Der Kern des Problems
Jede Website, jedes Formular, jede Tracking-Pixel-Integration sammelt Daten – und das Gesetz sagt, dass Sie das offenlegen müssen. Ignorieren Sie das, und das Risiko ist ein Bußgeld, das Sie sich nicht leisten können.
Was muss laut DSGVO wirklich stehen?
Hier ist die Sache: Sie brauchen klare Angaben zu Art, Umfang und Zweck der Datenverarbeitung. Wer ist der Verantwortliche? Welche Rechte hat der Nutzer? Und – das Wichtigste – wie kann er seine Einwilligung zurückziehen.
Verantwortlicher und Kontakt
Ein kurzer Satz reicht: Name, Adresse, E-Mail und Telefon. Keine Ausflüchte. Wenn Sie das verschleiern, werden Sie schnell von Aufsichtsbehörden gecancelt.
Verarbeitungszwecke
Verkaufen Sie Newsletter? Dann schreiben Sie: “Wir nutzen Ihre E-Mail-Adresse ausschließlich für den Versand unseres monatlichen Newsletters.” Wenn Sie Cookies für Analyse setzen, nennen Sie die Tools (z. B. Google Analytics) und den Zweck („zur Optimierung der Nutzererfahrung”). Und das in klarer, einfacher Sprache.
Rechte der Betroffenen
Auskunft, Berichtigung, Löschung, Einschränkung, Datenübertragbarkeit und Widerspruch – das sind die sechs Rechte, die Sie aufzählen müssen. Und jeder dieser Punkte muss mit einem leicht erreichbaren Kontakt verknüpft sein.

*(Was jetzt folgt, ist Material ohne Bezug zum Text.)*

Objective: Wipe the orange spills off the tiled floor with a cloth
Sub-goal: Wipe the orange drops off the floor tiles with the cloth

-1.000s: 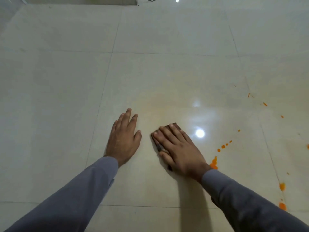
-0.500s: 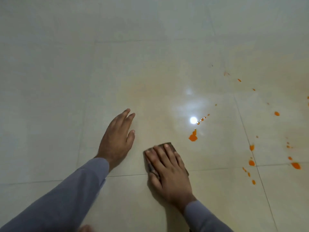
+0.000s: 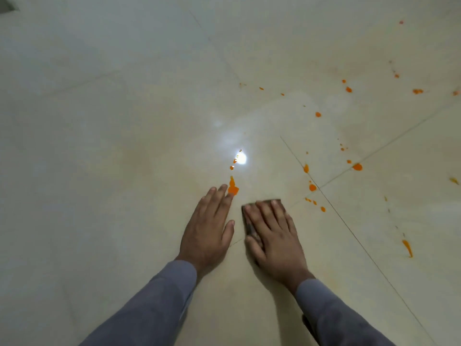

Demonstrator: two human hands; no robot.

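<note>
My right hand (image 3: 272, 233) lies flat with straight fingers on a small dark brown cloth (image 3: 248, 224), pressing it to the pale tiled floor (image 3: 112, 158). Only the cloth's left edge and far corner show. My left hand (image 3: 208, 229) rests flat on the floor just left of it, fingers straight. Its fingertips reach the near edge of an orange blob (image 3: 233, 188). A line of small orange drops (image 3: 235, 160) runs up from that blob. More orange spots (image 3: 312, 187) lie right of the cloth.
Orange splashes scatter over the right half of the floor, such as a drop (image 3: 357, 166) on a grout line and a streak (image 3: 407, 247) at the near right. A bright lamp reflection (image 3: 241, 158) glares on the tile. The tiles on the left show no spots.
The view has swung to the right, bringing more spots into sight. Both hands have shifted right over the floor; my left fingertips now reach the orange blob, and the cloth sits nearer the right-hand drops.
</note>
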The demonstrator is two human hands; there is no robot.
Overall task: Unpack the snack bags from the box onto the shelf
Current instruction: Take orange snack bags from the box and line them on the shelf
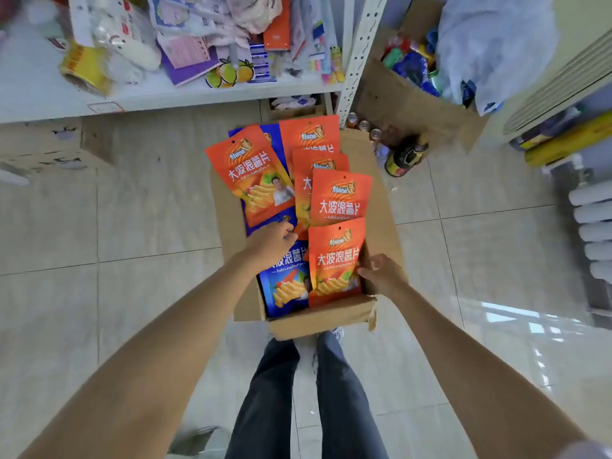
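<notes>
An open cardboard box (318,321) sits on the floor in front of my feet, filled with several orange and blue snack bags. My left hand (270,241) reaches into the box and grips the lower edge of an orange bag (255,173) that lies over a blue one. My right hand (381,271) holds the right edge of the nearest orange bag (334,263), thumb on its front. A blue bag (286,289) lies beside it, near the box's front wall. The white shelf (185,94) stands beyond the box, at the top of the view.
The shelf board is crowded with stationery, tape rolls and packets. A second cardboard box (407,104) with coloured packs and a plastic bag stands at the right of the shelf post. Bottles and cans (402,157) stand between the two boxes. Another carton (49,147) lies left.
</notes>
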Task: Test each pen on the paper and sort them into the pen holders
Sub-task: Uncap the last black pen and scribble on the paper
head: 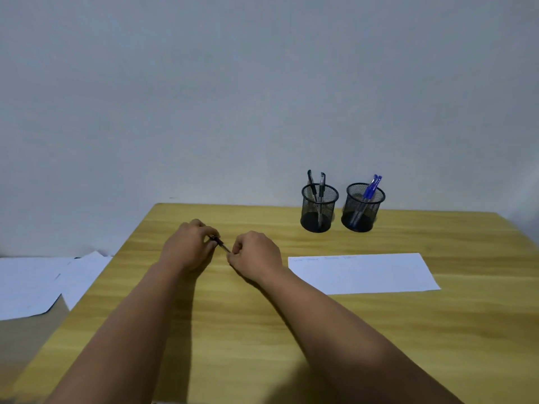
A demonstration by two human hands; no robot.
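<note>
A dark pen is held between both hands over the middle of the wooden table. My left hand grips its far end with curled fingers. My right hand pinches its near end; whether that part is a cap cannot be told. A white sheet of paper lies to the right, with faint scribbles along its top edge. Behind it stand two black mesh pen holders: the left holder has two black pens, the right holder has blue pens.
Loose white sheets lie off the table's left edge on a lower surface. A plain wall rises right behind the table's far edge. The table's near part shows bare wood under my forearms.
</note>
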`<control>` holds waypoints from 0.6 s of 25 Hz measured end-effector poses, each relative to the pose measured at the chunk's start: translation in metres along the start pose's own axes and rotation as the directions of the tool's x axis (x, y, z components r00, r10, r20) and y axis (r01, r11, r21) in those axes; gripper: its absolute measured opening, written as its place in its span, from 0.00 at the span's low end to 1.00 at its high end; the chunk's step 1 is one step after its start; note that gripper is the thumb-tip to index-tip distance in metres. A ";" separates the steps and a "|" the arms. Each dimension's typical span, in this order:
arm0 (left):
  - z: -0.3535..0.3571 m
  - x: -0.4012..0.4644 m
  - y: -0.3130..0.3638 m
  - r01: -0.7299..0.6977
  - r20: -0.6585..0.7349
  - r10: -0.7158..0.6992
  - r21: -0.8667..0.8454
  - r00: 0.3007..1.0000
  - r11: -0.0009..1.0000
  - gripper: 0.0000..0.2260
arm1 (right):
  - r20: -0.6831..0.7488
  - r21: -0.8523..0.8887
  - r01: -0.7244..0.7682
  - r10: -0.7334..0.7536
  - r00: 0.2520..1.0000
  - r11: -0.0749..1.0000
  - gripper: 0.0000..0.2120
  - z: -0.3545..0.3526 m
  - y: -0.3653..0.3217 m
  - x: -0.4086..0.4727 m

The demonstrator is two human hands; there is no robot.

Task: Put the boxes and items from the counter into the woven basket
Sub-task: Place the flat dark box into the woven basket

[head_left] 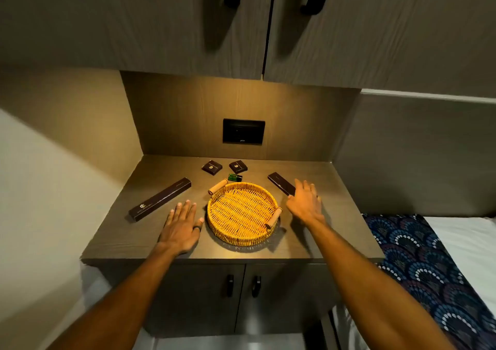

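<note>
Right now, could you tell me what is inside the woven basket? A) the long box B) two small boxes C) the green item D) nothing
D: the woven basket shows only bare weave, and the boxes and the green item lie on the counter around it.

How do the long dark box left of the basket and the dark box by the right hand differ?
The long box lies in full view, well clear of the left hand; the shorter box has its near end under the right hand.
The long box slants up to the right, the shorter box up to the left.
Both are dark, flat on the counter, outside the woven basket.
</note>
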State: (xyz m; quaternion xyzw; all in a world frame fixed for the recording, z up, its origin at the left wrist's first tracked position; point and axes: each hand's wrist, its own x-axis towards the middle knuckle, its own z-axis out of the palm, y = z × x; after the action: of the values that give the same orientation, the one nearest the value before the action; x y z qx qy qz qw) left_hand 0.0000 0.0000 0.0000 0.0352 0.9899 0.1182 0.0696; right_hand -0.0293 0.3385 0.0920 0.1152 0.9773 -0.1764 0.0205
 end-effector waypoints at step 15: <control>0.018 0.004 -0.012 -0.006 -0.053 0.009 0.063 0.999 0.998 0.30 | 0.087 -0.040 0.493 -0.489 0.868 0.869 0.27 -0.046 -0.008 0.064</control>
State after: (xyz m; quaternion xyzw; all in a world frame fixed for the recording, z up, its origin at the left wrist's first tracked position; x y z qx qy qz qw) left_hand -0.0017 -0.0073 -0.0209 0.0379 0.9945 0.0884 0.0415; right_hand -0.0937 0.3612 0.1323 -0.1443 0.9780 -0.1500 0.0146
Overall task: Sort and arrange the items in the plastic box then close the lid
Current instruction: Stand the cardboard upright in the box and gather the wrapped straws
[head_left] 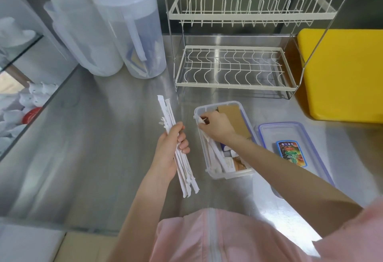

Wie man die Erklärung praktisch umsetzt
Erstellen Sie ein separates Dokument, verlinken Sie es im Footer und in jedem Formular. Achten Sie darauf, dass das Dokument über HTTPS erreichbar ist und keine unnötigen Weiterleitungen enthält.
Ein Beispiel, das Sie sofort übernehmen können, finden Sie hier: https://golfmasterswetten.com/datenschutzerklaerung/
Typische Fallen, die Sie vermeiden sollten
„Wir sammeln Daten, um unser Angebot zu verbessern.” – zu vage. Präzisieren Sie, welche Daten und wofür. „Wir geben Ihre Daten nicht weiter.” – prüfen Sie, ob Sie das wirklich garantieren können (z. B. bei Cloud-Diensten).
Die häufigste Lüge: „Wir speichern keine Cookies.” Wenn Sie ein Analyse-Tool nutzen, ist das ein Widerspruch. Das Gericht wird Sie dafür bestrafen.
Technische Umsetzung – Schnell und sicher
Nutzen Sie ein CMS-Plugin, das DSGVO-Konformität prüft, oder schreiben Sie ein kleines Skript, das beim ersten Besuch ein Opt-In-Banner anzeigt. Der Nutzer muss aktiv zustimmen, bevor nicht-essentielle Cookies gesetzt werden.
Verwenden Sie nur verschlüsselte Verbindungen (TLS 1.2+). Jede unverschlüsselte Datenübertragung ist ein offenes Tor für Angreifer und ein klarer Verstoß gegen die Verordnung.
Der letzte Schritt
Testen Sie Ihre Datenschutzerklärung mit einem Tool wie „Cookiebot” oder „DataGuard”. Wenn das Tool rot anzeigt, ist noch Arbeit nötig. Und jetzt? Aktualisieren Sie sofort, sonst kostet es Sie mehr als nur ein paar Stunden Arbeit.